Material provided:
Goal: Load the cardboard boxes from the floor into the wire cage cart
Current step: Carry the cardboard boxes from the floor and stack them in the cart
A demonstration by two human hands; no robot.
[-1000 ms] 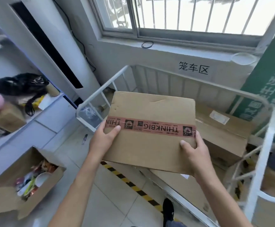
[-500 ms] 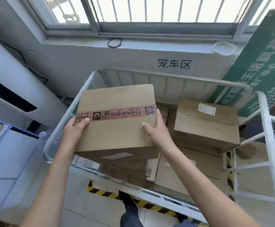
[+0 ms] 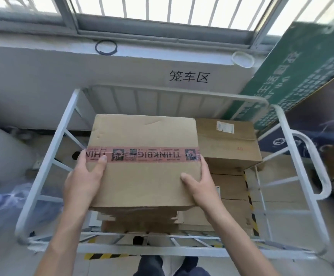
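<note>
A cardboard box (image 3: 142, 134) with a red THINKBIG tape band across its top is inside the white wire cage cart (image 3: 48, 150), over its left half. My left hand (image 3: 84, 180) grips the box's left edge, thumb on the tape. My right hand (image 3: 201, 182) grips its right edge. The box sits on or just above other flattened-looking boxes (image 3: 140, 220) stacked below it; contact is hidden. A second sealed box (image 3: 229, 144) with a white label rests at the cart's back right.
The cart stands against a white wall under a barred window (image 3: 162, 10). A green signboard (image 3: 301, 72) leans at the right. Yellow-black floor tape (image 3: 106, 255) runs below the cart's near rail. My feet (image 3: 170, 265) are at the bottom edge. More cardboard (image 3: 277, 182) lies right of the cart.
I have stepped up to the cart and carried the taped box from outside its near-left corner to over its left half, lower and closer to the stack inside.
</note>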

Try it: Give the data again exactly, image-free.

Response to the exercise:
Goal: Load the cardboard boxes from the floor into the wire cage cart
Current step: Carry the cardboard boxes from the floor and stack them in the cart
A demonstration by two human hands; no robot.
[-1000 ms] 
[-500 ms] 
[+0 ms] 
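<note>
A cardboard box (image 3: 142, 134) with a red THINKBIG tape band across its top is inside the white wire cage cart (image 3: 48, 150), over its left half. My left hand (image 3: 84, 180) grips the box's left edge, thumb on the tape. My right hand (image 3: 201, 182) grips its right edge. The box sits on or just above other flattened-looking boxes (image 3: 140, 220) stacked below it; contact is hidden. A second sealed box (image 3: 229, 144) with a white label rests at the cart's back right.
The cart stands against a white wall under a barred window (image 3: 162, 10). A green signboard (image 3: 301, 72) leans at the right. Yellow-black floor tape (image 3: 106, 255) runs below the cart's near rail. My feet (image 3: 170, 265) are at the bottom edge. More cardboard (image 3: 277, 182) lies right of the cart.
I have stepped up to the cart and carried the taped box from outside its near-left corner to over its left half, lower and closer to the stack inside.
</note>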

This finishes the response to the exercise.